▶ Activity:
Starting at the line that has "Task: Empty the" and stopping after the line that has "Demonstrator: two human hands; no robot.", reproduce the listing below exactly; omit everything else.

:::::

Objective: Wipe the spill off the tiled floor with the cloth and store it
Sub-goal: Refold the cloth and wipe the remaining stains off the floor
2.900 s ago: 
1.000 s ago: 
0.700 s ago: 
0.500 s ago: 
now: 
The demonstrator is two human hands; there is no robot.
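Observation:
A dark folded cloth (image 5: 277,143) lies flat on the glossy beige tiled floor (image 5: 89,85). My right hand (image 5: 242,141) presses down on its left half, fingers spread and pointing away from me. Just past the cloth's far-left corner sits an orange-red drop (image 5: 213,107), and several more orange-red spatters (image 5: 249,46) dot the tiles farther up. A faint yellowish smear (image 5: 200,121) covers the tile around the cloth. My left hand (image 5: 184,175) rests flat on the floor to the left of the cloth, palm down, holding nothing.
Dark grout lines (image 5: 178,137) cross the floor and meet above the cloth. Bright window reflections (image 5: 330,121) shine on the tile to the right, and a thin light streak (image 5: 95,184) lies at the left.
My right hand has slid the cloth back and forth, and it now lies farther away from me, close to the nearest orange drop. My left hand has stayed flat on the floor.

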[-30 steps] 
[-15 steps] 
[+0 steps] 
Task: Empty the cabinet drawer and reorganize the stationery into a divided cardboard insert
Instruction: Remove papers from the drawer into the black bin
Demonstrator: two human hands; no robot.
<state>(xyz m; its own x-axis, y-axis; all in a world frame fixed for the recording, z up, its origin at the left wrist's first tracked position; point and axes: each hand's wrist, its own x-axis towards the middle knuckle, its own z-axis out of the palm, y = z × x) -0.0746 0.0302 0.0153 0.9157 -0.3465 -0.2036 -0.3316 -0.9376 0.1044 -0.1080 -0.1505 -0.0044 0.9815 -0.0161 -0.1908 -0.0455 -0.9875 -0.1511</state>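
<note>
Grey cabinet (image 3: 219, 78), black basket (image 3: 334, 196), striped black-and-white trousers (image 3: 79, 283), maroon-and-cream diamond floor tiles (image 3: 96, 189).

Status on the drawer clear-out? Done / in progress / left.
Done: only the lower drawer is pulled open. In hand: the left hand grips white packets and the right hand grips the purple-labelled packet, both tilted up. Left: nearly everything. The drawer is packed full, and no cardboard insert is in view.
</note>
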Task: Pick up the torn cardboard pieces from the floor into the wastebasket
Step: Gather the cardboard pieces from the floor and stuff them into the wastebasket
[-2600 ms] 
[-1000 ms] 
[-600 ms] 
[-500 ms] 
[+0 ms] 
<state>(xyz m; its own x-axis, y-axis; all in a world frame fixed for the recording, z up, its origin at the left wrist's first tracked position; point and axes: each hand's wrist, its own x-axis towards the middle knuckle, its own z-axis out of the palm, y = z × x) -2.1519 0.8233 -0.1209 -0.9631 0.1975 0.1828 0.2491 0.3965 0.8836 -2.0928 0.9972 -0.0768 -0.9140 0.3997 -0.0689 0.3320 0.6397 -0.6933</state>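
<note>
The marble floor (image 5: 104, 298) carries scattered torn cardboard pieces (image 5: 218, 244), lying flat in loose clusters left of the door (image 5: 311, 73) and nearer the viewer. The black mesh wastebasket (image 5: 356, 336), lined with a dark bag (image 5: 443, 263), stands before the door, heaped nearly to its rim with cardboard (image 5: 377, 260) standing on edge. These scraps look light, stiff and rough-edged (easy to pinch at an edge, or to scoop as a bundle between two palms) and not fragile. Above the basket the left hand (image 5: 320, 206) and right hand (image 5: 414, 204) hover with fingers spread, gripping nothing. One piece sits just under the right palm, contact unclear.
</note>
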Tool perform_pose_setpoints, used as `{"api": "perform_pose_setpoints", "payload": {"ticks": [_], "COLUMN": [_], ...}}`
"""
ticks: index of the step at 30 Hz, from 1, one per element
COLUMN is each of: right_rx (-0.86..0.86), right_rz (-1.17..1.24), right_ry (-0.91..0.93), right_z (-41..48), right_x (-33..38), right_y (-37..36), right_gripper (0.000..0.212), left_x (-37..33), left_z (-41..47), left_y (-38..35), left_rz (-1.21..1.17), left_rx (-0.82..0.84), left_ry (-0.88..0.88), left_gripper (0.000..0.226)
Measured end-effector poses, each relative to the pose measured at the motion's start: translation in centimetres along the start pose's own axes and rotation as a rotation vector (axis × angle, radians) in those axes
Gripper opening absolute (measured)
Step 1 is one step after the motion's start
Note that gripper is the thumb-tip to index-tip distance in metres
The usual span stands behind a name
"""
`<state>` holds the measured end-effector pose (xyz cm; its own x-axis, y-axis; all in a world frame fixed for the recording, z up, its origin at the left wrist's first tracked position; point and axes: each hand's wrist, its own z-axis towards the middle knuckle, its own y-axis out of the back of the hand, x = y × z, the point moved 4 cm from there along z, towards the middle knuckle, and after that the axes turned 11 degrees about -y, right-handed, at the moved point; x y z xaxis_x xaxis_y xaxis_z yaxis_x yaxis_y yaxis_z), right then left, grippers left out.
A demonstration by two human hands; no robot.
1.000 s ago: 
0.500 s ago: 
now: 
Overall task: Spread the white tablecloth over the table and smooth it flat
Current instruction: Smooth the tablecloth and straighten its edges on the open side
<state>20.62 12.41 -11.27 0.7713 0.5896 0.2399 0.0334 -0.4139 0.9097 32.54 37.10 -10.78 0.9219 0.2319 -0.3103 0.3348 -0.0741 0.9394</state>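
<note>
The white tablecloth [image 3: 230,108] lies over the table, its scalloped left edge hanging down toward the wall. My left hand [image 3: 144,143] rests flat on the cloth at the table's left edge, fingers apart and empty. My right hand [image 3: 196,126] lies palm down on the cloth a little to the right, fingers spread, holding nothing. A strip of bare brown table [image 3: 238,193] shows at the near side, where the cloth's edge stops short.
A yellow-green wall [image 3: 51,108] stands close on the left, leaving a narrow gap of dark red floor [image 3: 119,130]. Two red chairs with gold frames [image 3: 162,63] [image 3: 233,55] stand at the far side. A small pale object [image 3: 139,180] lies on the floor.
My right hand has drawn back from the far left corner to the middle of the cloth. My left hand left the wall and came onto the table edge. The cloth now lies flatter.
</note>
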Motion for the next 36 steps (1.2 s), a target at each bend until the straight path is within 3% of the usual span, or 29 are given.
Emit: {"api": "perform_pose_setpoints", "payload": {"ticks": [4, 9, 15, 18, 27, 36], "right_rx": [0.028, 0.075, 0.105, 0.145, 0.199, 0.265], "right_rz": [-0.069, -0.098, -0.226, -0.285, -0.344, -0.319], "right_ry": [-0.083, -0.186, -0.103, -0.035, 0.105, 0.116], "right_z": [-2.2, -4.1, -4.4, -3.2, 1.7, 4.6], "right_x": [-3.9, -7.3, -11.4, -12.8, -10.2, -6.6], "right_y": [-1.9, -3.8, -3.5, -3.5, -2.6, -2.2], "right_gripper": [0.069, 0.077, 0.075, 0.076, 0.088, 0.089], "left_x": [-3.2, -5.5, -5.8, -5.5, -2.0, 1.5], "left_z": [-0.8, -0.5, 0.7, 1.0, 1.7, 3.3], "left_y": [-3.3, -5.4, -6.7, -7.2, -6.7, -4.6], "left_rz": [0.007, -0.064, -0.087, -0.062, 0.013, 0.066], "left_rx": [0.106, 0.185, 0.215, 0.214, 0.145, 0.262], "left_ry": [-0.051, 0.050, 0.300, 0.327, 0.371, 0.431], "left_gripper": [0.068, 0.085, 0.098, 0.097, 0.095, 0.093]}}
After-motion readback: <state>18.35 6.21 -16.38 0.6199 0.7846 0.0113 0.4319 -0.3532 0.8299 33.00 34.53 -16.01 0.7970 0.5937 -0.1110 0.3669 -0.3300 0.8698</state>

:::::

▶ Answer section:
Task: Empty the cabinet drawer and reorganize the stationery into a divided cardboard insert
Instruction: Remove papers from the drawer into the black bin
Demonstrator: two human hands; no robot.

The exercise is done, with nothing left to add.